Serilog logging for Microsoft.Extensions.Hosting. This package routes framework log messages through Serilog, so you can get information about the framework's internal operations written to the same Serilog sinks as your application events.

Versioning: This package tracks the versioning and target framework support of its Microsoft.Extensions.Hosting dependency. Most users should choose the version of Serilog.Extensions.Hosting that matches their application's target framework. I.e. if you're targeting .NET 7.x, choose a 7.x version of Serilog.Extensions.Hosting. If you're targeting .NET 8.x, choose an 8.x Serilog.Extensions.Hosting version, and so on.

Instructions

First, install the Serilog.Extensions.Hosting NuGet package into your app. You will need a way to view the log messages - Serilog.Sinks.Console writes these to the console; there are many more sinks available on NuGet.

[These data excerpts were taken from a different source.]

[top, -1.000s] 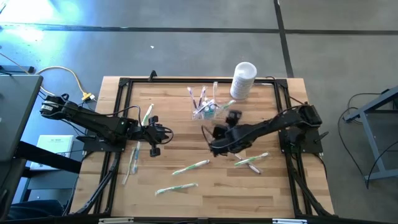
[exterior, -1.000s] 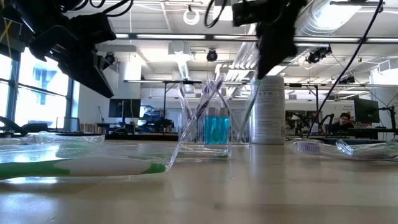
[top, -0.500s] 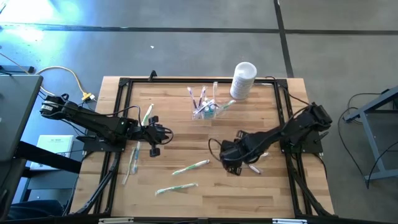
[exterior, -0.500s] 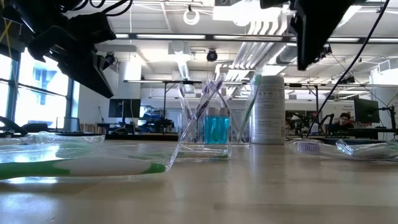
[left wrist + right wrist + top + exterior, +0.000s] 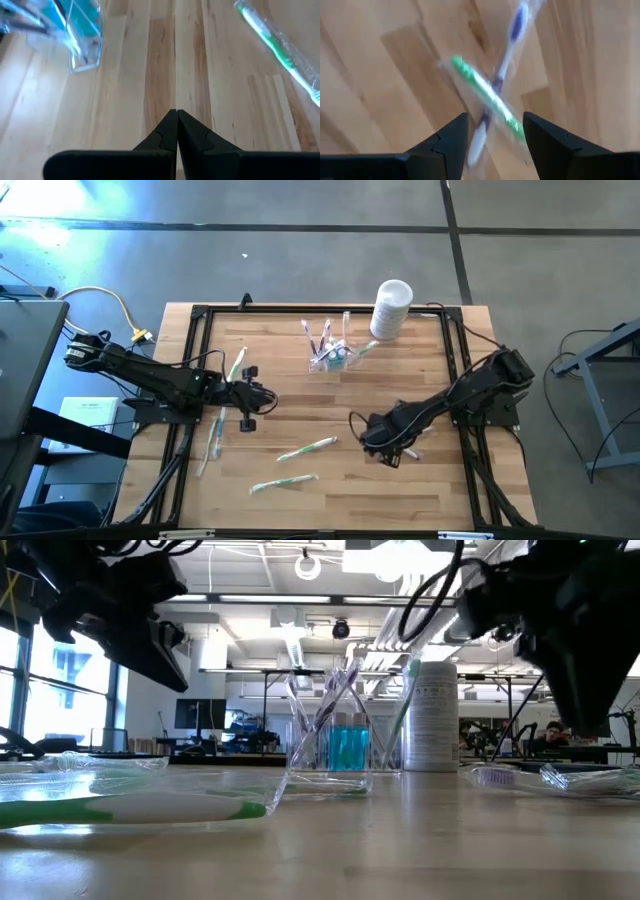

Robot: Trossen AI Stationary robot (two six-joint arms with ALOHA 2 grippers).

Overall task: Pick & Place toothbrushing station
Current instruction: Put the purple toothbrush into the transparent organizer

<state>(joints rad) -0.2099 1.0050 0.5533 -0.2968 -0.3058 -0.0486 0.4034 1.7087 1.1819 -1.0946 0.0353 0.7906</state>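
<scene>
Two crossed wrapped toothbrushes [image 5: 492,95] lie under the parted right gripper [image 5: 385,448], apparently ungrasped; left gripper [image 5: 262,394] clenched, empty; toothbrushing station [image 5: 330,355] stands near the table's [image 5: 330,490] far edge.

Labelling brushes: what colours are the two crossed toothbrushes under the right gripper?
One green, one blue/purple and white; right wrist view shows them best.

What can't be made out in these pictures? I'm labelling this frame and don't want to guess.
- Two crossed brushes: hidden under the right gripper in the high view; blurred in the right wrist view, so whether they touch is unclear.
- Holder: its compartments are too small to count in the high view; cut off by the edge and blurred in the left wrist view.
- White container: its label is too small to read in the low view.
</scene>
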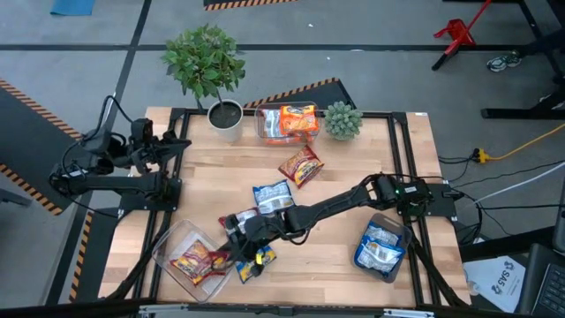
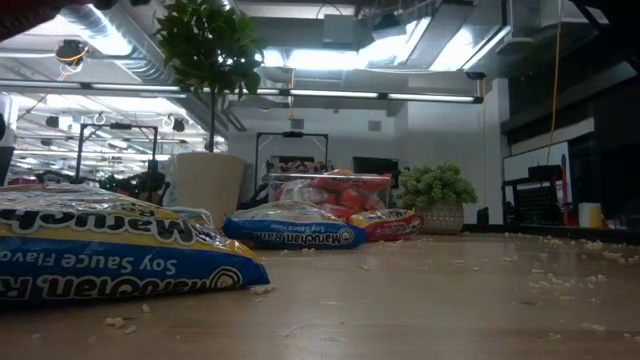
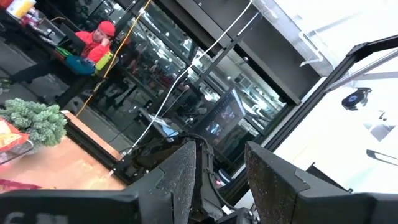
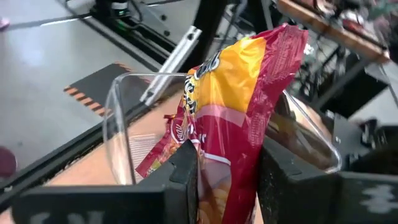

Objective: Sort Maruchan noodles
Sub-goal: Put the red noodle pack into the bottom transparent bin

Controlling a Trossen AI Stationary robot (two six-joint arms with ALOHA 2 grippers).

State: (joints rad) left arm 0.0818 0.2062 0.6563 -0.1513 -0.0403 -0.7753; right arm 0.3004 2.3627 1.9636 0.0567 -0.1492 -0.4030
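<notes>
Overhead, straight down on table (image 1: 353,185); low, level across it; 2 wrist views close past fingers. Plant (image 1: 205,60) shared overhead and low.

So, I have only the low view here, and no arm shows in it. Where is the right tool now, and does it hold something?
Observer: The right tool is shut on a red and yellow packet. It is right at the clear tub near the table's front left corner.
Operator: Is this tub empty?
Observer: No, one red packet lies inside it.
Operator: And the left arm?
Observer: It waits at the table's left edge. The left tool is open and holds nothing.
</notes>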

dotnet add package Serilog.Extensions.Hosting
dotnet add package Serilog.Sinks.Console

Next, in your application's Program.cs file, configure Serilog first. A try/catch block will ensure any configuration issues are appropriately logged. Call AddSerilog() on the host application builder:

using Serilog;

Log.Logger = new LoggerConfiguration()
    .Enrich.FromLogContext()
    .WriteTo.Console()
    .CreateLogger();

try
{
    Log.Information("Starting host");

    var builder = Host.CreateApplicationBuilder(args);
    builder.Services.AddHostedService<PrintTimeService>();
    builder.Services.AddSerilog();

    var app = builder.Build();

    await app.RunAsync();
    return 0;
}
catch (Exception ex)
{
    Log.Fatal(ex, "Host terminated unexpectedly");
    return 1;
}
finally
{
    await Log.CloseAndFlushAsync();
}

Finally, clean up by removing the remaining "Logging" section from appsettings.json files (this can be replaced with Serilog configuration as shown in this example, if required)

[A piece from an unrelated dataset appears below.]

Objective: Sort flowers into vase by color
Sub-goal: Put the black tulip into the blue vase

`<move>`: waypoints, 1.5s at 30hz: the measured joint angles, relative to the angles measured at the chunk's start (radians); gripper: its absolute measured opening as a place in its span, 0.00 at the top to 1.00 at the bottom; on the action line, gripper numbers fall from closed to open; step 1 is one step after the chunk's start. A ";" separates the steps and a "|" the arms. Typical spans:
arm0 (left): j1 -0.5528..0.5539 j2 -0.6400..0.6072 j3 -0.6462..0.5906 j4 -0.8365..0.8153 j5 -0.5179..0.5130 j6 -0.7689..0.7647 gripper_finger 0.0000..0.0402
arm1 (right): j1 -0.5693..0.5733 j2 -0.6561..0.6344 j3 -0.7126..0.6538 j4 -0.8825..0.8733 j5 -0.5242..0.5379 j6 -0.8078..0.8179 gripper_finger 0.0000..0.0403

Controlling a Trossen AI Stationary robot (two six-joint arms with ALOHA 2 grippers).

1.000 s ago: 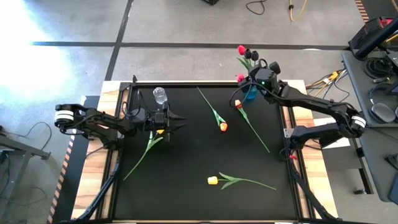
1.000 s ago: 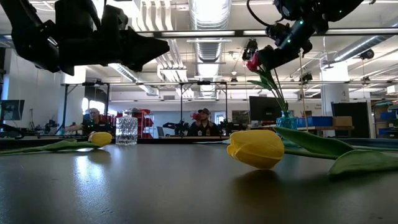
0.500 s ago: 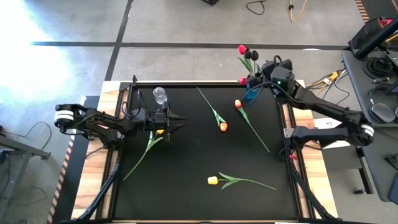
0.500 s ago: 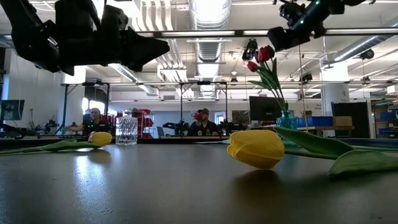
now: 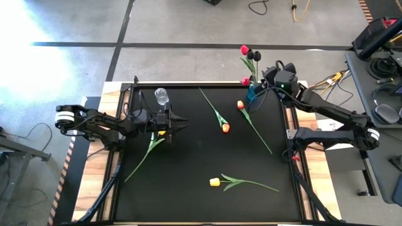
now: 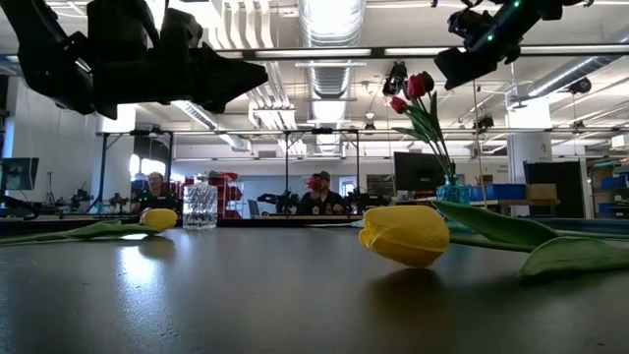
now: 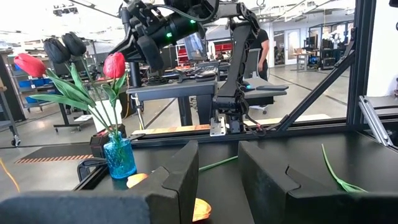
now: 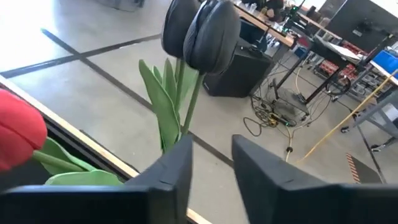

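The table has a matte black top inside a pale wooden frame, and it stands on a grey concrete floor with dark tape lines. Behind it is a large workshop with desks, monitors and two seated people far away.

A small blue glass vase stands at the far right corner of the black top. It holds thin green stems with soft heads: red tulips and two dark purple tulips, all leaning over the far edge. A clear faceted glass vase stands at the far left; I see nothing in it.

The other flowers lie flat on the top: an orange tulip near the middle, a second orange tulip just beside the blue vase, a yellow tulip at the near side, and another yellow tulip at the left, under the left gripper.

The left gripper hangs over that left yellow tulip with its dark plastic fingers parted, grasping nothing. The right gripper is raised beside the blue vase and its bouquet; its fingers stand apart and are empty.
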 joint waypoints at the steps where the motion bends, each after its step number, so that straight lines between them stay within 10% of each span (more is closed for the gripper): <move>1: 0.000 0.000 0.000 -0.001 0.000 0.000 0.75 | -0.002 0.002 -0.003 0.000 -0.005 -0.001 0.77; 9: 0.000 0.000 0.000 -0.008 0.000 0.000 0.75 | -0.102 0.006 -0.004 0.016 -0.203 0.015 0.97; 28: 0.000 0.000 0.000 -0.015 0.000 0.011 0.75 | -0.237 0.019 -0.005 0.128 -0.486 -0.105 0.53; 45: 0.000 0.000 0.000 -0.015 0.000 0.012 0.75 | -0.278 0.210 -0.005 0.241 -0.486 -0.129 0.82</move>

That's it! You will see log output like:

[22:10:39 INF] Getting the motors running...
[22:10:39 INF] The current time is: 12/05/2018 10:10:39 +00:00

A more complete example, showing appsettings.json configuration, can be found in the sample project here.

Using the package

With Serilog.Extensions.Hosting installed and configured, you can write log messages directly through Serilog or any ILogger interface injected by .NET. All loggers will use the same underlying implementation, levels, and destinations.

Inline initialization

You can alternatively configure Serilog using a delegate as shown below:

    // dotnet add package Serilog.Settings.Configuration
builder.Services.AddSerilog((services, loggerConfiguration) => loggerConfiguration
    .ReadFrom.Configuration(builder.Configuration)
    .Enrich.FromLogContext()
    .WriteTo.Console())

This has the advantage of making builder's Configuration object available for configuration of the logger, but at the expense of ignoring Exceptions raised earlier in program startup.

If this method is used, Log.Logger is assigned implicitly, and closed when the app is shut down.